If I know my profitable conversion rate, I can add literally hundreds of thousands of dollars per day into a campaign and from there I just monitor frequency for creative burnout, audience saturation and any anomaly in CVR over any 72 hour period.

But we don’t sell widgets. In that regard, we’d be MUCH better looking at ROAS than ROI.

13. What is being done to market our existing and new surgeons in all markets?

They are on the website and getting traffic. I’m not sure what efforts the BDMs are doing. In addition, the group is designed for provider info.

14. Aside from cost, why do we not utilize Linkedin to market iRise? What would the cost be? It seems like most/many of the attorneys have professional profiles, and are more captive there.

I have used LinkedIn and Sales Navigator extensively for years. I currently scrape LinkedIn for emails with a few programs that I use and I use InMail. At the present time I am using LI to reach out to prospective attorneys in this niche to find out what they are interested in (as I mentioned to you a couple of times)

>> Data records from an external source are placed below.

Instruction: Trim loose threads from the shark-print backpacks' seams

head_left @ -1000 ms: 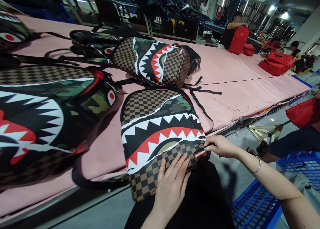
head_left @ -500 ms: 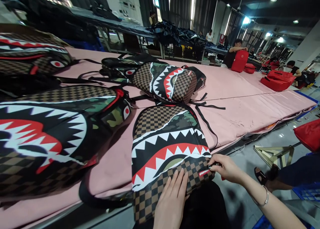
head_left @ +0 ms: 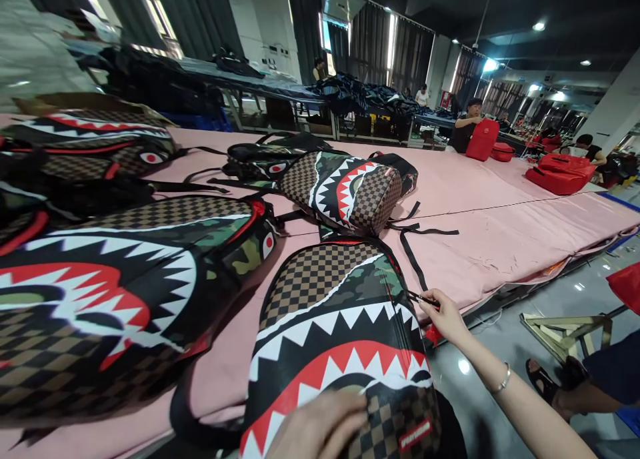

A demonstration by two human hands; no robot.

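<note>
We hold a backpack on the table.
Right hand pinches its zipper pull; left hand lies flat, fingers open.

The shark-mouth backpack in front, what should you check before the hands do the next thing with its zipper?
1. Right hand grips the small dark zipper pull at the side of the checkered brown and camouflage shark-mouth backpack: ok, pinched in the fingertips.
2. Left hand steadies the backpack: ok, it lies flat on the front near the bottom edge.
3. Backpack rests on the pink padded table: not ok, its lower end hangs over the table edge.
4. Loose black strap is out of the zipper's way: cannot tell, it lies close to the pull.
5. Zipper fully shut: cannot tell, the teeth are hidden.
</note>
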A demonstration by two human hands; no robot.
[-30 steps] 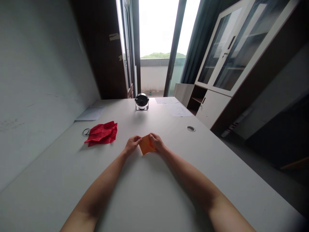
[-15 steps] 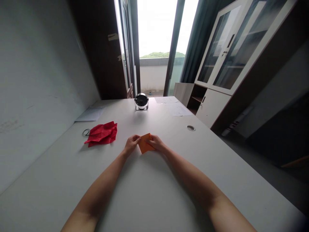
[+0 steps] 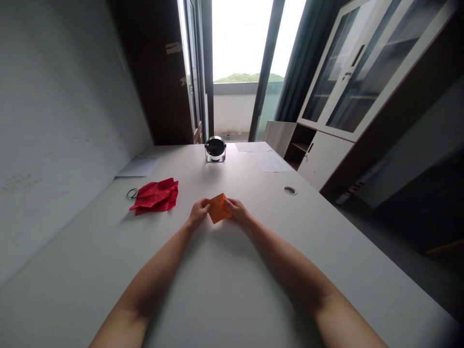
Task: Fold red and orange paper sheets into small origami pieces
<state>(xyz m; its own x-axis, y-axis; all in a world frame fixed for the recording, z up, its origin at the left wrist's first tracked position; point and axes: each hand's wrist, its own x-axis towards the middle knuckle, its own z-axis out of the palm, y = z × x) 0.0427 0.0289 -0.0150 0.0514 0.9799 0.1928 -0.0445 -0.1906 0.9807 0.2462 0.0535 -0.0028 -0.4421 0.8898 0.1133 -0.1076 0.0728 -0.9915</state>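
Observation:
Between both hands is a folded sheet of orange paper (image 3: 217,210), held above the middle of the white table. My left hand (image 3: 199,212) pinches its left edge, thumb on top. On the right side of the paper, my right hand (image 3: 236,210) is closed with its thumb at a fold that stands slightly apart. The fingers behind the paper are hidden. To the left of my hands lies a crumpled piece of red paper or thin cloth (image 3: 159,195), with a thin black loop (image 3: 132,193) at its left end.
A round black-and-silver device on a stand (image 3: 215,149) stands near the table's far edge. White papers (image 3: 270,161) lie at the far right, and another sheet (image 3: 139,166) by the left wall. A cable hole (image 3: 290,190) is set in the table (image 3: 203,299) on the right.
The right part of the orange paper has lifted at the fold under my right thumb. The camera view has shifted slightly, so everything sits a little higher and further right.

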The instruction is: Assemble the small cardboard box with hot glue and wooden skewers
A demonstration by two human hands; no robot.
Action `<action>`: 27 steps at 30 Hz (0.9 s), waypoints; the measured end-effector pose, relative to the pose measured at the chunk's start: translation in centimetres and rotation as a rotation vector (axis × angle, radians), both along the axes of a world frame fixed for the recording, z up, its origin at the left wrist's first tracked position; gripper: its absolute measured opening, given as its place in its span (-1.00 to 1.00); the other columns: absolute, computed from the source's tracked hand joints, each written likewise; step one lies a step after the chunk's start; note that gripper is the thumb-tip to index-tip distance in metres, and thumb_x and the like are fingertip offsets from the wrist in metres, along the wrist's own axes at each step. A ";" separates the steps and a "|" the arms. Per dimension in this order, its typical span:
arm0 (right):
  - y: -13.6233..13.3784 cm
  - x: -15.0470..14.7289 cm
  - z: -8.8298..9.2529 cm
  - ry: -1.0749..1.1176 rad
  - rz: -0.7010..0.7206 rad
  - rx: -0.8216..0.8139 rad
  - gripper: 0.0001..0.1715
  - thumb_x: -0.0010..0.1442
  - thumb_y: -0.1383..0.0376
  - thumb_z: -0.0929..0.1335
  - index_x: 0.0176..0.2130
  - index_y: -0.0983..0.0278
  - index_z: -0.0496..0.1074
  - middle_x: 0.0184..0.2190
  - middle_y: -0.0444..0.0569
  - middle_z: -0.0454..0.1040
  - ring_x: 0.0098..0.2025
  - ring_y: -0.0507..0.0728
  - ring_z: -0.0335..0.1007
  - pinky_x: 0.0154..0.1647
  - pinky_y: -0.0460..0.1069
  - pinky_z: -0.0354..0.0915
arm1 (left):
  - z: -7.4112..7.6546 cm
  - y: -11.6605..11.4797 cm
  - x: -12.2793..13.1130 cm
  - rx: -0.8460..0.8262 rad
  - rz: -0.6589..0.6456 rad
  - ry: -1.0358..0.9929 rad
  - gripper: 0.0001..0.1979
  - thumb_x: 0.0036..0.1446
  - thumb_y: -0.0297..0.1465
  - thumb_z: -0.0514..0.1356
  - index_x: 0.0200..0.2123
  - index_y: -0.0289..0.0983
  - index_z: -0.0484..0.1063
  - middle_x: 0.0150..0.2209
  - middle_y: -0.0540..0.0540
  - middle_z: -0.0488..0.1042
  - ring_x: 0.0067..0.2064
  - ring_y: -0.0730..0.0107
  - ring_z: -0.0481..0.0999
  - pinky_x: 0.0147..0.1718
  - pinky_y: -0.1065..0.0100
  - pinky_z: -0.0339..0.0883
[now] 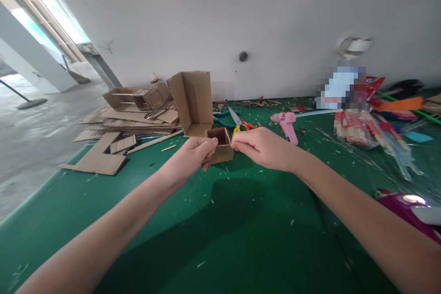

Please advise what budget you’d like to spend and I’ll put together a campaign. Please be advised that Linkedin is VERY expensive. Viable, but really expensive.

ALSO…LinkedIn is very good for member posts. I would encourage you, and the BDMs to post there as often as possible. I checked your profile, and you’ve never made a post. Samantha is active in sharing, but I don’t see any BDM posts, videos or commenting. I would advise you to not rely so much on cold, predatory intrusion and actually get active.

15. Are there any plans to remarket past patients? I believe that 50% of our patients are reinjured in accidents again within 12 months.

I constantly remarket to past patients. Almost daily. They are quite engaged.

17. What is being done to market for chiropractic therapy to those looking for general chiropractic wellness (general community)
We have a couple of issues there. One being the physical locations of our clinics. Another being we don’t take insurance. I had a number of ideas and campaigns in this regard. But we are impeded by our payment policy and clinic locations.